AmerScan Global Aids Norwegian Investors

Share

Ventura County is as good a place as any to operate a Scandinavian venture capital fund.

For that, you can take the word of Marty Albert, president of AmerScan Global Partners, a Thousand Oaks concern that operates a $10-million, Oslo-based fund that’s helped Norwegians launch three high-tech concerns in the United States.

Albert, 62, is an ex-engineer and longtime high-tech entrepreneur. In 1989, he was taking part in a business colloquium at Cal Lutheran University. A Norwegian transfer student in the audience, Erik Tiller, suggested he try lecturing in Scandinavia.

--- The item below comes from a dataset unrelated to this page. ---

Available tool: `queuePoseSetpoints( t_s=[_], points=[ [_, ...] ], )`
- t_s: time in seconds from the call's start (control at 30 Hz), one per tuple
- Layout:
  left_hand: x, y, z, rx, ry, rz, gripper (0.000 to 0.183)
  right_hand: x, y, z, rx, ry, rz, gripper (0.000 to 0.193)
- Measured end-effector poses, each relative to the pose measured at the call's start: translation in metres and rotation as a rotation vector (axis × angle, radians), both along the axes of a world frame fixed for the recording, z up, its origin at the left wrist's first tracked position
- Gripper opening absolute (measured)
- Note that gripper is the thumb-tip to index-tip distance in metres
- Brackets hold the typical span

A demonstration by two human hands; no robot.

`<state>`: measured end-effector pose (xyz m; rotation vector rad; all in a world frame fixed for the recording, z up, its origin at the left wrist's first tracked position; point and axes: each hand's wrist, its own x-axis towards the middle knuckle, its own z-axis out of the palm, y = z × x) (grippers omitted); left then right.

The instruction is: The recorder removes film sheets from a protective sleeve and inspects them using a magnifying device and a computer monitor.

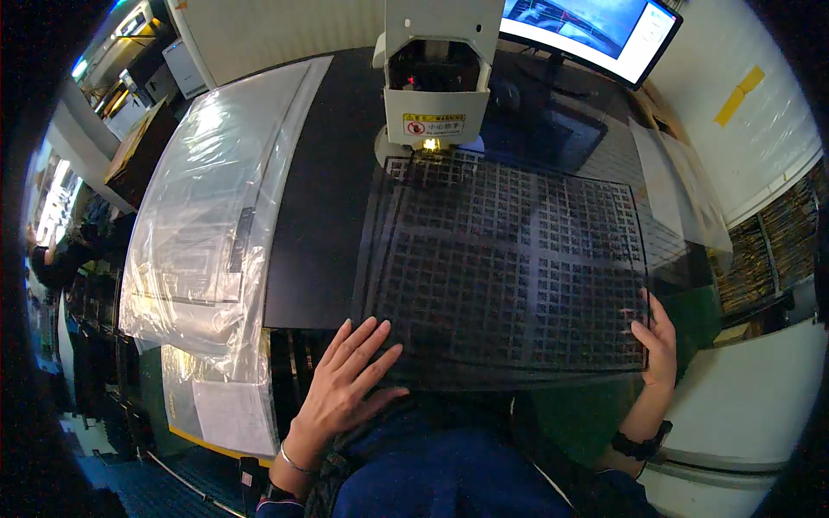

“I took his advice and found that Sweden, Denmark, Finland and Norway have extremely high per-capita rates of engineers,” Albert recalls. “These countries give strong support to research and development, but beyond that, it’s hard for a small company to get funding.”

Advertisement

With Tiller and two other Scandinavians as his partners, Albert raised enough money to start AmerScan I, which has helped Norwegians launch three companies. He’s president of one, Dolphin Interconnect Solutions, a producer of computer-clustering systems. The firm recently moved from Santa Clara to Westlake Village.

Albert sees nothing unusual in operating a fund thousands of miles away from its official headquarters. He even enjoys being far removed from Wall Street and other Eastern money centers. “They’re a bunch of snobs back there. Who needs them?”

Next, Albert and his partners hope to raise $40 million to $50 million for another fund, AmerScan II, to provide even more backing for Scandinavian entrepreneurs.